Le Gard dans les assiettes scolaires 

Publié le 11 octobre 2022

Frédéric Loiseau (préfecture du Gard), André Brundu (Communauté de communes de Petite Camargue) et Christiane Espuche (déléguée à la restauration scolaire), lors du lancement du PAT Petite Camargue, le 29 septembre. © Ph. Douteau

Pour clore la semaine du goût à l’objectif ‘bas carbone’, la Communauté de communes de Petite Camargue a présenté le PAT (Projet alimentaire territorial) appuyant l’approvisionnement local et qualitatif des cantines. 

Dans la suite logique de la création d’une cuisine centrale “à haute valeur énergétique”, le projet de ce PAT en Petite Camargue, inscrit dans le cadre du PCAET (Plan climat-air-énergie territorial), a bénéficié d’une dotation de 100 000 €, via le plan France Relance. “Les cinq communes sont très fières de ce projet”, a déclaré André Brundu, président de la collectivité et maire d’Aubord, le 29 septembre, lors de la présentation du PAT, à Vauvert. 

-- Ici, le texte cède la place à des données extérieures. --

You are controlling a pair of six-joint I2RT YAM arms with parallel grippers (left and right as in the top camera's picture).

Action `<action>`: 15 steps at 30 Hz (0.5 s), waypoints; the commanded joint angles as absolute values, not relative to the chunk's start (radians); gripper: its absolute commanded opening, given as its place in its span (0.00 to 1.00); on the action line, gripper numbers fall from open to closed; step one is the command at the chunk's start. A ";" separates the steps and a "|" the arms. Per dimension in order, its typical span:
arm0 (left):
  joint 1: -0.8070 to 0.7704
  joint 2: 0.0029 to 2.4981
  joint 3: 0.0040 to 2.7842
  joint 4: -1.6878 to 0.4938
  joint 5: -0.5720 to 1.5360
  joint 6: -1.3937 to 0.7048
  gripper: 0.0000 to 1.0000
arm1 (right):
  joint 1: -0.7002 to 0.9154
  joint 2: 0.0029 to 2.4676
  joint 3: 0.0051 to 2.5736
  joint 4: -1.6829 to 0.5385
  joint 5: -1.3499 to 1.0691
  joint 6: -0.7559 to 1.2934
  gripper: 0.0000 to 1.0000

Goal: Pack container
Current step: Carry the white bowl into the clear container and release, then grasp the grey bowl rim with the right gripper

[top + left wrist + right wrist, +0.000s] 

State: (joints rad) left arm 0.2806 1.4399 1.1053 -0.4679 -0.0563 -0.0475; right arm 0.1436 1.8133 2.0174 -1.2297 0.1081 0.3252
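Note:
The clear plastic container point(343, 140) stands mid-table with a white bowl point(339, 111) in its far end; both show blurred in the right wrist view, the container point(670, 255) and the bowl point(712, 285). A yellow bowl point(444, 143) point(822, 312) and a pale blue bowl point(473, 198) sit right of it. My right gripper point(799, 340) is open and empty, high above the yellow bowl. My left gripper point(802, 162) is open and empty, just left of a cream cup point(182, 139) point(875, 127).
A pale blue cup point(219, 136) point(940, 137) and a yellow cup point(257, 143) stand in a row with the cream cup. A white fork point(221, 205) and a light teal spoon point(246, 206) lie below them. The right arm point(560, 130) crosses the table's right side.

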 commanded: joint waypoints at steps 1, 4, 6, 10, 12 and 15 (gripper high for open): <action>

Destiné à asseoir une alimentation saine et issue des exploitations locales dans la confection des menus de la restauration scolaire, ce projet devrait permettre de fournir 2 000 repas par jour, à terme, au-delà des écoles. 

Egalim transcrite aux cantines 

Présent pour appuyer le soutien de France Relance, le secrétaire général de la préfecture du Gard, Frédéric Loiseau, a salué le “message vertueux à plusieurs titres” de l’initiative, découlant des politiques publiques prévues dans les lois Egalim et Climat et Résilience, la première prévoyant 50 % de produits durables de qualité, dont 20 % en AB, dans la restauration collective. D’ici 2024, “60 % de ces produits concerneront la viande et le poisson, avec un taux porté à 100 % dans la restauration collective”, selon le second texte législatif. Le secrétaire général en a profité pour rappeler que la plateforme gouvernementale, ‘Ma cantine’, prolongement de la loi Egalim, compte “déjà 57 cantines du Gard dans son dispositif, dont 32 % qui publient leurs statistiques”. 

Vingt producteurs mobilisés

“Nourrir les enfants, c’est nourrir un territoire.” Convaincue de la portée pédagogique de l’alimentation durable et de qualité dans l’éveil culinaire et citoyen, la vice-présidente déléguée à la restauration scolaire et aux circuits de proximité, Christiane Espuche, a souligné la part environnementale du projet, impliquant “moins de déchets possibles” et une recherche de produits gardois entre “50 et 100 km à la ronde”, des fruits et légumes au poisson du Grau-du-Roi. 

Avec l’aide d’une ingénieure agronome, Alizée Thoueille, chargée de mission, un comité technique a recensé les données agricoles et alimentaires disponibles, pour subvenir aux besoins des scolaires, soit 1 350 à 1 500 repas par jour. Une diététicienne a également été intégrée au lancement du projet, pour s’assurer de la qualité des menus et de la coordination des aliments. Une vingtaine de producteurs ont ainsi rejoint le projet, à hauteur de 180 kg de viande et 200 kg de légumes par repas, volontaires ou conseillés par la Chambre d’agriculture. 

Pour conjuguer la qualité au local, en bio et en circuits courts, la Communauté de communes a pris soin de maintenir le prix d’un repas à des niveaux contenus, “en anticipant les commandes”, signale Christiane Espuche. À 11 € le prix de revient (produit et animation incluse), le menu oscille entre 4,10 et 4,80 €, et coûte 2,90 € pour le troisième enfant.